Montana is a big state. But Bing Von Bergen, a veteran Moccasin, Mont., farmer, has connections across it, and he offers this big-picture assessment of Montana's 2020 crops.

"It's looking to be an average crop," he said.

The Upper Midwest is an even bigger place and generalizing about crop conditions in it can be difficult. But the new weekly crop progress report, released June 15 by the National Agricultural Statistics Service, or NASS, an arm of the U.S. Department of Agriculture, shows positive conditions overall.

The fledgling crop is most promising in Minnesota and Iowa, where wonderful planting conditions boosted corn and soybeans.. Crop conditions are mixed in South Dakota and Montana, with the outlook in North Dakota less encouraging.

A few examples:

  • 85% of Minnesota soybeans is rated good or excellent.
  • 83% of Iowa corn is in good or excellent shape.
  • 77% of South Dakota corn rates good or excellent.
  • 72% of North Dakota corn is rated good or excellent.

The new NASS report, which reflects conditions as of June 14, doesn't include planted acreage for spring wheat. The previous report, issued June 8 and reflecting conditions June 7, estimated that only 85% of North Dakota's spring wheat was in the ground now. It's unclear how many, if any, additional spring wheat acres were planted after June 7 in North Dakota, where cool weather and soggy fields kept some farmers from planting the crop.

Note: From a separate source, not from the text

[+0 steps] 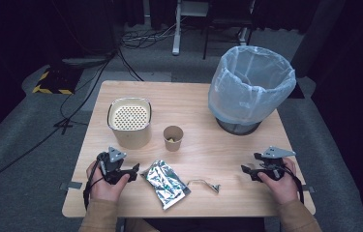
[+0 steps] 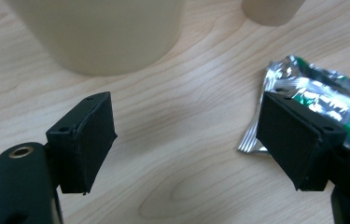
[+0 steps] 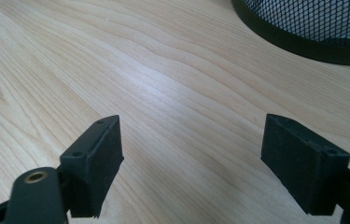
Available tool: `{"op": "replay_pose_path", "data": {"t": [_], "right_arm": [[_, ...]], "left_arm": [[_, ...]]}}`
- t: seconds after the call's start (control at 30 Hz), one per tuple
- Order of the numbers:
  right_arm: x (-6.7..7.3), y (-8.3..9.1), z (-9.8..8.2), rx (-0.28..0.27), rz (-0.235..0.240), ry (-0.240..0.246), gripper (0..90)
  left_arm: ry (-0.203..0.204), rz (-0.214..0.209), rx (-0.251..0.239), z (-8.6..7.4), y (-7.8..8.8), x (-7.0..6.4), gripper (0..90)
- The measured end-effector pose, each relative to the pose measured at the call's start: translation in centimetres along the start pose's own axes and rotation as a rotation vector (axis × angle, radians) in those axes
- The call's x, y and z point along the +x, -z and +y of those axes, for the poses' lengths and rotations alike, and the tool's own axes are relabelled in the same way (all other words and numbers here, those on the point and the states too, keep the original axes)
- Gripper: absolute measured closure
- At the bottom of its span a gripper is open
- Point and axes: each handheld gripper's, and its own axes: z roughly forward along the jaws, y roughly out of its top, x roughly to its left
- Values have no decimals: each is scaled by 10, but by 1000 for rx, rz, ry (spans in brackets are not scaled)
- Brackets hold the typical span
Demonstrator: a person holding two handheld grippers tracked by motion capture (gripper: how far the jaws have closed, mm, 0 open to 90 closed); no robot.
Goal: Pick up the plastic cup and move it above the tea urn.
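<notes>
A crumpled silver foil wrapper [image 1: 164, 182] lies near the table's front edge, with a small torn foil strip [image 1: 204, 183] to its right. My left gripper [image 1: 131, 171] rests on the table just left of the wrapper, open and empty; in the left gripper view the wrapper [image 2: 312, 91] lies behind the right-hand jaw. My right gripper [image 1: 247, 170] rests at the front right, open, with bare wood between its jaws [image 3: 189, 154]. A small brown paper cup [image 1: 173, 137] stands mid-table. A mesh bin lined with a pale blue bag [image 1: 249, 87] stands at the back right.
A cream canister with a perforated lid [image 1: 129, 122] stands behind my left gripper; its wall [image 2: 102, 32] is close in the left gripper view. The bin's black mesh base [image 3: 312, 28] is ahead of my right gripper. The wooden table [image 1: 203, 145] has bare wood between cup and bin.
</notes>
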Motion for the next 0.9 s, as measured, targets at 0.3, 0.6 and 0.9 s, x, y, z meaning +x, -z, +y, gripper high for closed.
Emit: {"op": "replay_pose_path", "data": {"t": [0.3,0.6,0.9], "right_arm": [[3,6,0,-13,-16,-3,215],[7,12,2,-29,-19,13,230],[18,12,8,-43,5,37,229]], "left_arm": [[-64,-38,-23,33,-12,-23,237],[-164,-84,-54,69,-31,-51,363],[-138,-90,-35,87,-68,-63,217]]}}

Von Bergen, a former president of the National Association of Wheat Growers, farms in the central part of Montana.

He said Montana farmers planted more spring wheat this usual, less winter wheat and pulses. That reflects wet conditions last fall, which hampered winter wheat planting, and exceptionally poor pulse crop prices.

"Crop prices in general are a concern," as are the prices that livestock producers are receiving, he said.

The heavy rains that some areas in Montana received last fall have helped with subsoil moisture this crop season. Even so, much of the state would benefit from moisture sooner than later, he said.

"We're not going to get a great crop this year, but we can get an average one. And we'll take what we can get," he said.

Here's a closer look at crop conditions for spring wheat, corn and soybeans, the region's three major crops, on May 14/

Spring wheat

Montana: 84% of the crop was rated good on excellent, with 15% fair and 1% poor.

Minnesota: 88% of spring wheat was in good or excellent shape, with 10 % fair, 1% poor and 1% very poor.

North Dakota: 78% was rated good or excellent, with 19% fair and 3% poor.

South Dakota: 72% was in good or excellent condition, with 27% fair and 1% fair.

Corn

Iowa: 83% was in good or excellent shape, with 15% fair and 2% poor.

Minnesota: 84% was rated good or excellent, with 13% fair, 2% fair and 1% poor.

North Dakota: 77% was in good or excellent condition, with 21% fair, 1% poor and 1% very poor.

South Dakota: 72% was rated good or excellent, 27% fair and 1% poor.

Soybeans

Iowa: 82% was rated good or excellent, 17% fair and 1 1% poor.

Minnesota: 84% was in good or excellent condition, with 13% fair, 2% poor and 1% very poor.

North Dakota:- Seventy-four % was in good or excellent shape, with 25 % fair and 1 % very poor.

South Dakota: Seventy-eight % was rated good or excellent, with 20 % fair, 1 % poor and 1 % very poor.